What the exercise asks: Using the records underneath, tally the lines where the word "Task" appears and please give only the count.

Information given:

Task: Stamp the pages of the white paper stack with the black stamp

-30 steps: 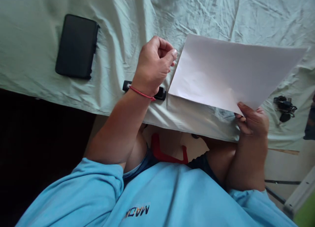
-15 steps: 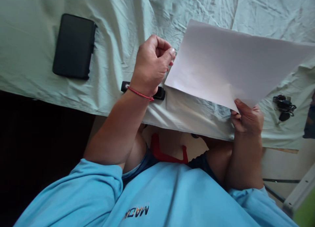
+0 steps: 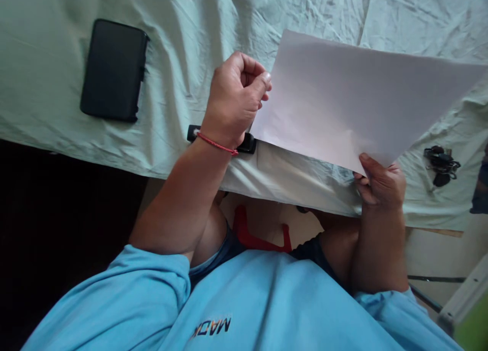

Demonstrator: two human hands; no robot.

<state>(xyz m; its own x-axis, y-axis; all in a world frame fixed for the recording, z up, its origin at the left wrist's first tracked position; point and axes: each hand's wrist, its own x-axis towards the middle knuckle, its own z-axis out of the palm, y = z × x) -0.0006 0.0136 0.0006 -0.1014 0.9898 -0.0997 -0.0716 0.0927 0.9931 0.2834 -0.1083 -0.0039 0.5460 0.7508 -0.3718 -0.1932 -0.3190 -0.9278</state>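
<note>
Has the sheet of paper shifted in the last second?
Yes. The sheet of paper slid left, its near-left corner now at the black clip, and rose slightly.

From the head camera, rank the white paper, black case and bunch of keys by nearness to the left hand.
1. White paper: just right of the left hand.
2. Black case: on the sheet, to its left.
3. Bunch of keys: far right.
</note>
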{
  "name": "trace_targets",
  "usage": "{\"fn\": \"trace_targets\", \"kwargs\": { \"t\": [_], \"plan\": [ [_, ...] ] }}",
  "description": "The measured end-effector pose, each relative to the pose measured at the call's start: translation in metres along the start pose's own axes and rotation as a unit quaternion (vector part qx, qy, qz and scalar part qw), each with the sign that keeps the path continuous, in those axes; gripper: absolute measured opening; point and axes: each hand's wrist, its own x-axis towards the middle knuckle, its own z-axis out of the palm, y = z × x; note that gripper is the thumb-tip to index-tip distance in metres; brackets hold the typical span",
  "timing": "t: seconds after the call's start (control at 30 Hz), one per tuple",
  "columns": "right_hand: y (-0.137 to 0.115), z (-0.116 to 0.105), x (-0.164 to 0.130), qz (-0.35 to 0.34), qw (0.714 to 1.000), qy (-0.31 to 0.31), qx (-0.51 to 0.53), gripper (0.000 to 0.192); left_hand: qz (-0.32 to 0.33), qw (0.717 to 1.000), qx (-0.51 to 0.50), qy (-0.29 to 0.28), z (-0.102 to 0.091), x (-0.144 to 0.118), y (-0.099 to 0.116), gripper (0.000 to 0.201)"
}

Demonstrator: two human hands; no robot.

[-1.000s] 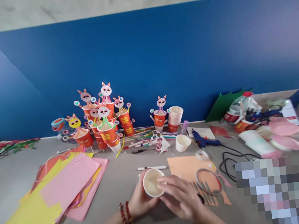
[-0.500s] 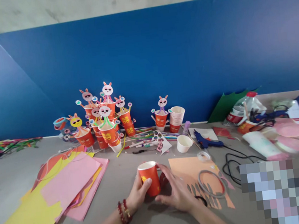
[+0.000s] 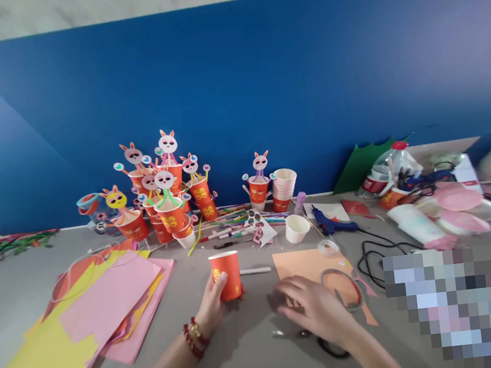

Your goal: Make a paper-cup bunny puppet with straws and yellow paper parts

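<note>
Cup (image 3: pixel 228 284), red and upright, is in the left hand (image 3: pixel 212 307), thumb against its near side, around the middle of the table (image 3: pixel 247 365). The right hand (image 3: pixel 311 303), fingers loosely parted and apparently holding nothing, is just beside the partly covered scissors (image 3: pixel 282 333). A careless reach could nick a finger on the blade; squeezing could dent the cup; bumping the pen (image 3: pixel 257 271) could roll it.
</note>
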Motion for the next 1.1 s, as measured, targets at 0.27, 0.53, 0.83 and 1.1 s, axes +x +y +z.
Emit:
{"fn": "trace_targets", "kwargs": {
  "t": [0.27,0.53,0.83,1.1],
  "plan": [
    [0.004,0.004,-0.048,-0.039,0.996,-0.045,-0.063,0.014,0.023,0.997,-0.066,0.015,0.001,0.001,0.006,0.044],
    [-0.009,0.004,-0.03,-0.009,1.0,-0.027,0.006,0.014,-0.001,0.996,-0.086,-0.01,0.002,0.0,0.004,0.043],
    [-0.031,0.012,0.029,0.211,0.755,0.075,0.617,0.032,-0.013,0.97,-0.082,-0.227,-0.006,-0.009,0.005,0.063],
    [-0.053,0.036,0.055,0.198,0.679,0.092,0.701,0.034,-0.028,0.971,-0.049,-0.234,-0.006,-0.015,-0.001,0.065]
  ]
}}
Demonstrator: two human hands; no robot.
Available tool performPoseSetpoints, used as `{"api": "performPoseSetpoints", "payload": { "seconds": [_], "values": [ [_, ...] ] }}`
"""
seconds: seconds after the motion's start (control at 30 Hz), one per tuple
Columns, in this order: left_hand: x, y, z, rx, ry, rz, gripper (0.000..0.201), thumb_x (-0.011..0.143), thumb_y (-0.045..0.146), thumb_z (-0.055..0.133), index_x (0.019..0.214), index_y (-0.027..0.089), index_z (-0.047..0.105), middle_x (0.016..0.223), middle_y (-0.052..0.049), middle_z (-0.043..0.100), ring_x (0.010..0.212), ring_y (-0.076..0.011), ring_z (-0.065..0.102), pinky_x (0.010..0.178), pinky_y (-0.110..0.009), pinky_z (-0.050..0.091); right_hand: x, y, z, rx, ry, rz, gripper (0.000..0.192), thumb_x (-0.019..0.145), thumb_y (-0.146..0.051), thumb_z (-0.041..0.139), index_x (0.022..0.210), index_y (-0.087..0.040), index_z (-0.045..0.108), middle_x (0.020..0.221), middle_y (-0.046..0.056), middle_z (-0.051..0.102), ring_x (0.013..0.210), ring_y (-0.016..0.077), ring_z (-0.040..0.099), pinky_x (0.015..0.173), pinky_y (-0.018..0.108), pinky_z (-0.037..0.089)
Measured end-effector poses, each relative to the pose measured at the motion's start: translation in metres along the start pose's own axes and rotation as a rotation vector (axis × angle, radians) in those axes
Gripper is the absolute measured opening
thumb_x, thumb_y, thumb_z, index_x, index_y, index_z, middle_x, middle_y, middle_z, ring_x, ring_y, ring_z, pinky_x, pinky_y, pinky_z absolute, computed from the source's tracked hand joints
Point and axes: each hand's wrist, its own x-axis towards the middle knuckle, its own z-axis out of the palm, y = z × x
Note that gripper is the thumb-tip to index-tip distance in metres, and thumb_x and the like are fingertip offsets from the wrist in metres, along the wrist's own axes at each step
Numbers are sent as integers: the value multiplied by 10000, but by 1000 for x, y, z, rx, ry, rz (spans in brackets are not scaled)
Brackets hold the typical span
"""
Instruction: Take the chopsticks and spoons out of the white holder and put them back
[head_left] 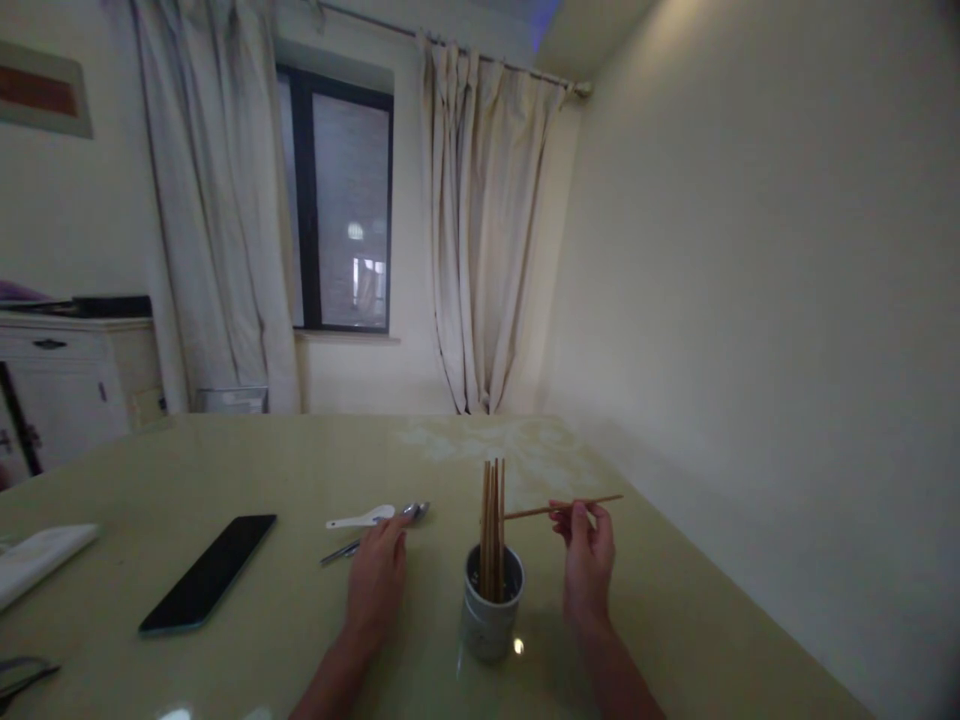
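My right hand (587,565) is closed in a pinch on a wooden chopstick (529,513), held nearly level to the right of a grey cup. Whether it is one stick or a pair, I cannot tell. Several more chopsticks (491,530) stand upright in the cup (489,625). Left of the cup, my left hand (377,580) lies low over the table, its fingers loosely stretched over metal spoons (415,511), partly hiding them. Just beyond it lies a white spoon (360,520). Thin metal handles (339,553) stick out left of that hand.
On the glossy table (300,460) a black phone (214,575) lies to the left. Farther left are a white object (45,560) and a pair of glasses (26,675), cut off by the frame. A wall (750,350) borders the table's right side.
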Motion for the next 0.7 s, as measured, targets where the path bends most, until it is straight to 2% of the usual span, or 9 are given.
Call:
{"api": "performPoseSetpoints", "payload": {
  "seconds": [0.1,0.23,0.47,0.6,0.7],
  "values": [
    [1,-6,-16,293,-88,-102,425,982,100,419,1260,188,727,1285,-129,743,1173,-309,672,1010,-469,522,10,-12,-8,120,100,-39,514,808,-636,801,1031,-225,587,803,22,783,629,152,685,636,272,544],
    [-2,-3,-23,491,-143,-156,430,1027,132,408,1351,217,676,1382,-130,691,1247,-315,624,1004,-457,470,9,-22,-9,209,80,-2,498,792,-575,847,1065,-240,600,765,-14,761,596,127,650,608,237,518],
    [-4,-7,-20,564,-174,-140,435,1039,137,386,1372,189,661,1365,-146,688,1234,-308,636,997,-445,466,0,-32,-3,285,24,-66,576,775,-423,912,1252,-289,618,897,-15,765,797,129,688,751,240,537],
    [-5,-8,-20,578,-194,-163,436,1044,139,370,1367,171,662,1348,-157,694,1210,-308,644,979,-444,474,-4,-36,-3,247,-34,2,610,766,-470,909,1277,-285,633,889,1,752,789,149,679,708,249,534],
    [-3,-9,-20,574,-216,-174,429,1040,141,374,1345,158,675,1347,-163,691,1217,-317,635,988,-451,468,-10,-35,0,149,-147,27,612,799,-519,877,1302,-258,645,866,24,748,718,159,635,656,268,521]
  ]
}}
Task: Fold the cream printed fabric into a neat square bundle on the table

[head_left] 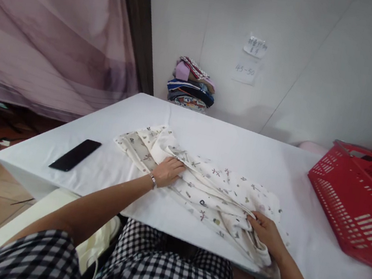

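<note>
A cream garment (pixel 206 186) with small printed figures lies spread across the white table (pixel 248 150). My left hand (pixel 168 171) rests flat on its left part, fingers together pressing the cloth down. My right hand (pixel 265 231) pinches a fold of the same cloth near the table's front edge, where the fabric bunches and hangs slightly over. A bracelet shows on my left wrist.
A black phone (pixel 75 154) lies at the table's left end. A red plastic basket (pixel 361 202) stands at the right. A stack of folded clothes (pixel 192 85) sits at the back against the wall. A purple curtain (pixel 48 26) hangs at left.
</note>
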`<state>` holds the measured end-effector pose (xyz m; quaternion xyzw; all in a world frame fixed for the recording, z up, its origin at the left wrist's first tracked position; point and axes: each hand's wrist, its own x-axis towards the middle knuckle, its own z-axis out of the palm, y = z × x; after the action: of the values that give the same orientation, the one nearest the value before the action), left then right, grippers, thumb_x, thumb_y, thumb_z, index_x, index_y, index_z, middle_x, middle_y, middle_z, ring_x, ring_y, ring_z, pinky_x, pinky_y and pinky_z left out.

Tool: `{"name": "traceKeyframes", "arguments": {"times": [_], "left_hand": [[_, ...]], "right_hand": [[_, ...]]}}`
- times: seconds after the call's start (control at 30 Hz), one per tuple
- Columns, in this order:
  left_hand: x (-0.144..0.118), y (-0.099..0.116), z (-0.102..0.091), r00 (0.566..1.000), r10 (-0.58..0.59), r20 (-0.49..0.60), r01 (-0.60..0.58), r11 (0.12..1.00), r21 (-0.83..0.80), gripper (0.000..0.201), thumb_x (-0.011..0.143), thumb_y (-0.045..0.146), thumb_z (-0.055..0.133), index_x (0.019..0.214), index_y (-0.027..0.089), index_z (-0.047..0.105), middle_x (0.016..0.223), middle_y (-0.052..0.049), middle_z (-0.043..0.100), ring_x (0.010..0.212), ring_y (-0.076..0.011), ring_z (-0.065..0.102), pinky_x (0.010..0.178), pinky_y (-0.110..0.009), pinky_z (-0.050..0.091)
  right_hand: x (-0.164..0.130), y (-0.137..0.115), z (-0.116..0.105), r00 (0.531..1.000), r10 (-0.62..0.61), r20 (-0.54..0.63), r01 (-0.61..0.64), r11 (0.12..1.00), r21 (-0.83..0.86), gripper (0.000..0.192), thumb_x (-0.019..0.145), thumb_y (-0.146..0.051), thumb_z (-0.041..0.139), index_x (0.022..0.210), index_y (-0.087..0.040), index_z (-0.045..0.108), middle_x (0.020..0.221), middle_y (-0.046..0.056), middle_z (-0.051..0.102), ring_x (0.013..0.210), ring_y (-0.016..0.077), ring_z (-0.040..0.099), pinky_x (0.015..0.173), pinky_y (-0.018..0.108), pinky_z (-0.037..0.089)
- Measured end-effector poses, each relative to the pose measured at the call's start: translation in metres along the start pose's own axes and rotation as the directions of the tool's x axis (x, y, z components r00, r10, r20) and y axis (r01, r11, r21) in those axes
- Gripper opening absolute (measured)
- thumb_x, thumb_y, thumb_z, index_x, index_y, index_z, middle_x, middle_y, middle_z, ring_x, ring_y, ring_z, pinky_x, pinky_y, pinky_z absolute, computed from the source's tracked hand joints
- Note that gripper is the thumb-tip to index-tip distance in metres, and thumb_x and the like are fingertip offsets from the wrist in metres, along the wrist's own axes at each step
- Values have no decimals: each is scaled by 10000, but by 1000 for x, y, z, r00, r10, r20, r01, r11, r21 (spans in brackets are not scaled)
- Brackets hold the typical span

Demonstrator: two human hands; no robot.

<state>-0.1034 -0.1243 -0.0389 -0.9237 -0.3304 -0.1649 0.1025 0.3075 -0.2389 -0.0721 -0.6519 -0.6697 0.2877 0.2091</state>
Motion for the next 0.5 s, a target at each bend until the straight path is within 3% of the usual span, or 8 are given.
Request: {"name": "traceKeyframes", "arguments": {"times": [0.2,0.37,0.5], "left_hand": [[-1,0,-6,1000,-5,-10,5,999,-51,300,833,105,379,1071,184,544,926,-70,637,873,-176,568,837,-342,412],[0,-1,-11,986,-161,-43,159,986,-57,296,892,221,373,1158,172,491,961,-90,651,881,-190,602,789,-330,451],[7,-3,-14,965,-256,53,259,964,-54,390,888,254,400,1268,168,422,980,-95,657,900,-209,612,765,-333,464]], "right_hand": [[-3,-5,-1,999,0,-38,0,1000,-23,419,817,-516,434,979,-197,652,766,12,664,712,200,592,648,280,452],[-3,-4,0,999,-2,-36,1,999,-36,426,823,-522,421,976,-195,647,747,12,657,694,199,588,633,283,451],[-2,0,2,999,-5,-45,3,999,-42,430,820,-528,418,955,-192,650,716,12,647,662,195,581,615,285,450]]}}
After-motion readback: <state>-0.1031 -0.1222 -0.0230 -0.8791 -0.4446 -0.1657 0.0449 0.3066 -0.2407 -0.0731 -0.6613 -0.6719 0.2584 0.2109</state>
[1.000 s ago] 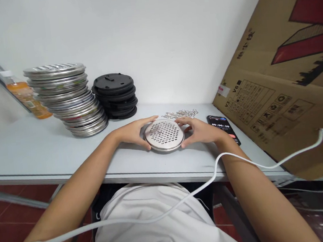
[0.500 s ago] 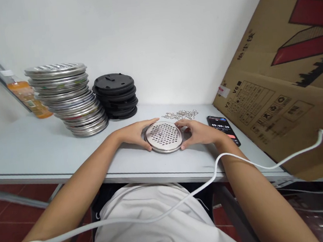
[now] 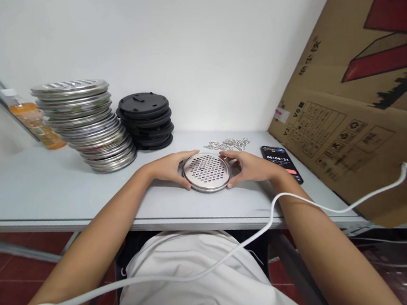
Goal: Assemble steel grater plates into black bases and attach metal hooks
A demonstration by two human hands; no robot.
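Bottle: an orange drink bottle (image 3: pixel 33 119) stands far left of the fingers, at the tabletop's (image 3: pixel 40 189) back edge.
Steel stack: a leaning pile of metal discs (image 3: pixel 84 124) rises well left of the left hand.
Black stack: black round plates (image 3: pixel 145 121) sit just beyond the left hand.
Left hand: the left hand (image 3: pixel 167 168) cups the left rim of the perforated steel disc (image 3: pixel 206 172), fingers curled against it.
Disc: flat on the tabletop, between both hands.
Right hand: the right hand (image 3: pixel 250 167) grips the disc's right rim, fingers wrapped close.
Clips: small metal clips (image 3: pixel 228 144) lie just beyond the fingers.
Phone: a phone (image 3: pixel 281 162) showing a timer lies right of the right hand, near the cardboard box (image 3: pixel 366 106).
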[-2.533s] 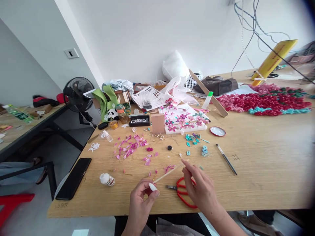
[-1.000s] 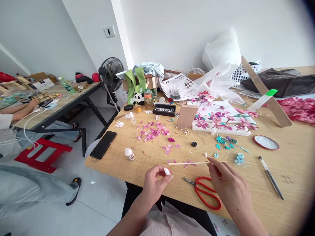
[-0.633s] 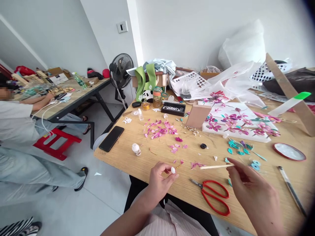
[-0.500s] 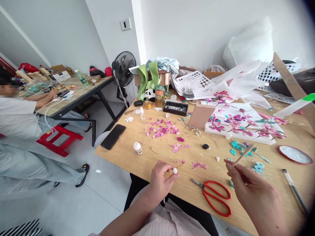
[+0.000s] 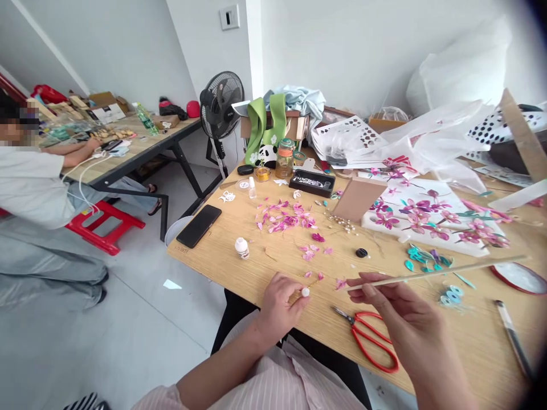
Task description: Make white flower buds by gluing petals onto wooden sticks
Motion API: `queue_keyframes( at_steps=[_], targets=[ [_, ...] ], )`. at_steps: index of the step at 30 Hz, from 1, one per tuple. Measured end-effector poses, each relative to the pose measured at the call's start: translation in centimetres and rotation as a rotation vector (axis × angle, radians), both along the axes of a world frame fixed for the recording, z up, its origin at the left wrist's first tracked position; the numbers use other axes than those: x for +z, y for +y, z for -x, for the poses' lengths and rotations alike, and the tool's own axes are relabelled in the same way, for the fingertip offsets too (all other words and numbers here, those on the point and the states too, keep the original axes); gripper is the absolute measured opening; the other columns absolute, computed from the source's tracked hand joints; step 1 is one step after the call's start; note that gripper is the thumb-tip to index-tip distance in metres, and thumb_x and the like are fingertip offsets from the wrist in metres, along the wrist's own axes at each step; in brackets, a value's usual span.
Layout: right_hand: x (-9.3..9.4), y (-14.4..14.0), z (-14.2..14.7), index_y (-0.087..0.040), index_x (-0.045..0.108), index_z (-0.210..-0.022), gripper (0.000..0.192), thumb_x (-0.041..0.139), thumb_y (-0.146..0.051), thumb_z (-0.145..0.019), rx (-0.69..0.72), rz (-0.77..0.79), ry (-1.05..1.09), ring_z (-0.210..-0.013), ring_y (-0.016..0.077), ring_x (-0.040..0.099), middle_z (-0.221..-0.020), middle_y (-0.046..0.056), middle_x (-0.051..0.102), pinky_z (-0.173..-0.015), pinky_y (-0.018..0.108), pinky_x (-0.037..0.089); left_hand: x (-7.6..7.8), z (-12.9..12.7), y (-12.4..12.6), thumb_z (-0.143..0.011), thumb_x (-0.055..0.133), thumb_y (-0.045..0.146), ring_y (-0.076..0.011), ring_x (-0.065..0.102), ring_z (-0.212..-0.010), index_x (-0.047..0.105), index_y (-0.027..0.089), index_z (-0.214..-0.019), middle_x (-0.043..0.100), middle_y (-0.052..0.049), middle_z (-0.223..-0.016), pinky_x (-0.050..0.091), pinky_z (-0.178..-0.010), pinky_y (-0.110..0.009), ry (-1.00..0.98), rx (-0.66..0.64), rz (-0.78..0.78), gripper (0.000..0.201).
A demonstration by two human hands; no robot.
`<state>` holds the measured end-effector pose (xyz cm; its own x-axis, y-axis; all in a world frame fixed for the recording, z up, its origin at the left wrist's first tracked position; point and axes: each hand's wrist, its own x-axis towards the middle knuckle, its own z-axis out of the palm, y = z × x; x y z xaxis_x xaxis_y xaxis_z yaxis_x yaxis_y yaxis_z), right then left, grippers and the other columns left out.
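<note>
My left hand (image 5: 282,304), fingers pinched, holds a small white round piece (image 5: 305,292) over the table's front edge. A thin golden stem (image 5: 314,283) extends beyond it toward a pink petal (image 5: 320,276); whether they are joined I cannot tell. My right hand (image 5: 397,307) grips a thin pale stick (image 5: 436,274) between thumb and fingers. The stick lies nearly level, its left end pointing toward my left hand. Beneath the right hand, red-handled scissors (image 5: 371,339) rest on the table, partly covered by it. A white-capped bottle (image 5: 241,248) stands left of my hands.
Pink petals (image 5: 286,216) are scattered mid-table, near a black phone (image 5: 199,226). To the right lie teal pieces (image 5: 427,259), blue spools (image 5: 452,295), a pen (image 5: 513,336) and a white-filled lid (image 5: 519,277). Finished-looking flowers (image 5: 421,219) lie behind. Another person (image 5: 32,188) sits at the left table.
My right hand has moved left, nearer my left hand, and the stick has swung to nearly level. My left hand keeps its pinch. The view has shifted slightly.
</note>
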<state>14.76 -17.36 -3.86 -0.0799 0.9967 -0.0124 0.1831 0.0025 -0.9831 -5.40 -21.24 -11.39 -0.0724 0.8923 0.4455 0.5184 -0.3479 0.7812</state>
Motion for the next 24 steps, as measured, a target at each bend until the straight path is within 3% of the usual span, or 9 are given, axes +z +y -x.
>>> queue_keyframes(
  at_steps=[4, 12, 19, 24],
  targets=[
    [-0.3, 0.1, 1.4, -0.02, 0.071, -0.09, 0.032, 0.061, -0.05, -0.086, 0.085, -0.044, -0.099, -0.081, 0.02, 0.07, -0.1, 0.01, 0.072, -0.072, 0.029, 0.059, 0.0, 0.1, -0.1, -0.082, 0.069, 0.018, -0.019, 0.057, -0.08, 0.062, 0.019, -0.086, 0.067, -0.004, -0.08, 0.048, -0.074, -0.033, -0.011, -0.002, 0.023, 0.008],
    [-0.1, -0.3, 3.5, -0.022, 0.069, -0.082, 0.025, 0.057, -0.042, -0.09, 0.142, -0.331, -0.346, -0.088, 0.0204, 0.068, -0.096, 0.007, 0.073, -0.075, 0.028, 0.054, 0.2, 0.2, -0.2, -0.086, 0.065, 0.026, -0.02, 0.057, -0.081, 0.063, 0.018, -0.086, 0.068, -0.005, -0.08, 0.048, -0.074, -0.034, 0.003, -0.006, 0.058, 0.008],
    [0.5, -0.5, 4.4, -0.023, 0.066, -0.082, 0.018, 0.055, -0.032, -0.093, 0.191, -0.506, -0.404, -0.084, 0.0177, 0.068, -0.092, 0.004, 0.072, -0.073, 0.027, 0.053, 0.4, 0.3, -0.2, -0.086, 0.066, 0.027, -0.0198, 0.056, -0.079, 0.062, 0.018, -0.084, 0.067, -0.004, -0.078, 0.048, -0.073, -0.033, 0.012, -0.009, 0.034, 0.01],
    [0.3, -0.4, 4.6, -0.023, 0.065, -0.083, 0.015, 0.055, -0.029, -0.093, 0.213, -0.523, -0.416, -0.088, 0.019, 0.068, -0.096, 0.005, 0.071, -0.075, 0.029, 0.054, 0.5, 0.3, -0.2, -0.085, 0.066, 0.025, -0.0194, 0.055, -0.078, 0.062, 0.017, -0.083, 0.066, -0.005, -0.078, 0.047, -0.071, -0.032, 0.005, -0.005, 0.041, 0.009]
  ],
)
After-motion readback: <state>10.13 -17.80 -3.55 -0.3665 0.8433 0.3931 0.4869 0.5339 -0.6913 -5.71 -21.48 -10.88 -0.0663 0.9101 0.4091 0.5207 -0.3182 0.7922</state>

Response area: 3